— Your instructions —
Give the data again exactly as written, without any of its pictures.

..............................

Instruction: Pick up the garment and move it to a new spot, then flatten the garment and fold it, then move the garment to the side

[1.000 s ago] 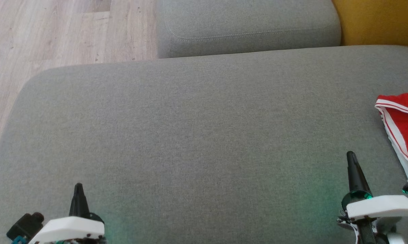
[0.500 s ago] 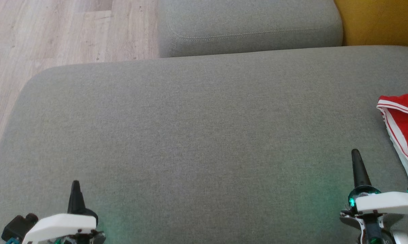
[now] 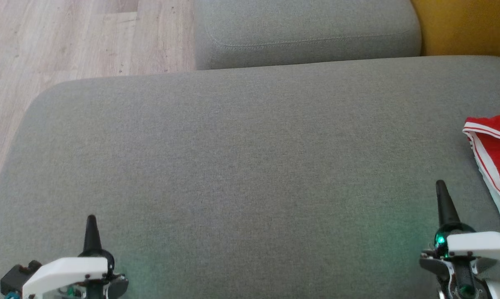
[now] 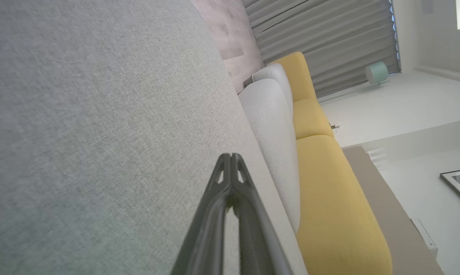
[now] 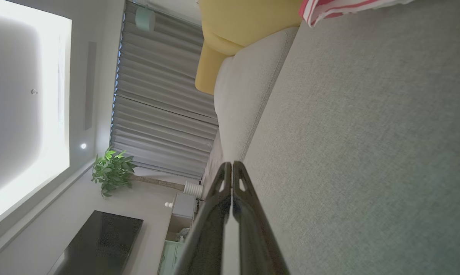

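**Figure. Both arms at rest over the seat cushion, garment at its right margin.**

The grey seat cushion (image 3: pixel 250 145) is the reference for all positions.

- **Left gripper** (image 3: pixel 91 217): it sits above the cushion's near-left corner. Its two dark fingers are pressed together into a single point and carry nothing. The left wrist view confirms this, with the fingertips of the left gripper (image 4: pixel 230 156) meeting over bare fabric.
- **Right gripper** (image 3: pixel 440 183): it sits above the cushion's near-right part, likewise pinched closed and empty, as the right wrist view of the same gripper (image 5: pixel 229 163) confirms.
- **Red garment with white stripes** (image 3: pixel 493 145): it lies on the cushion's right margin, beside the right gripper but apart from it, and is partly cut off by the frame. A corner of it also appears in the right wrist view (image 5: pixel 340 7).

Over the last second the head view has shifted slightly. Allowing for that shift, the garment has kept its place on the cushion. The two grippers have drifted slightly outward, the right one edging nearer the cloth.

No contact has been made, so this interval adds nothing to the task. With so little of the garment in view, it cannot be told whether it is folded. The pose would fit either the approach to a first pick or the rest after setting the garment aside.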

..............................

— The completed task —
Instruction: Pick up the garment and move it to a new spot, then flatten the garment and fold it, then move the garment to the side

[1.000 s ago] 
[0.500 s ago] 
[now] 
[now] 
[now] 

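**Figure. Both arms at rest over the seat cushion, garment at its right margin.**

The grey seat cushion (image 3: pixel 250 145) is the reference for all positions.

- **Left gripper** (image 3: pixel 91 217): it sits above the cushion's near-left corner. Its two dark fingers are pressed together into a single point and carry nothing. The left wrist view confirms this, with the fingertips of the left gripper (image 4: pixel 230 156) meeting over bare fabric.
- **Right gripper** (image 3: pixel 440 183): it sits above the cushion's near-right part, likewise pinched closed and empty, as the right wrist view of the same gripper (image 5: pixel 229 163) confirms.
- **Red garment with white stripes** (image 3: pixel 493 145): it lies on the cushion's right margin, beside the right gripper but apart from it, and is partly cut off by the frame. A corner of it also appears in the right wrist view (image 5: pixel 340 7).

Over the last second the head view has shifted slightly. Allowing for that shift, the garment has kept its place on the cushion. The two grippers have drifted slightly outward, the right one edging nearer the cloth.

No contact has been made, so this interval adds nothing to the task. With so little of the garment in view, it cannot be told whether it is folded. The pose would fit either the approach to a first pick or the rest after setting the garment aside.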

Exercise complete, with nothing further to add.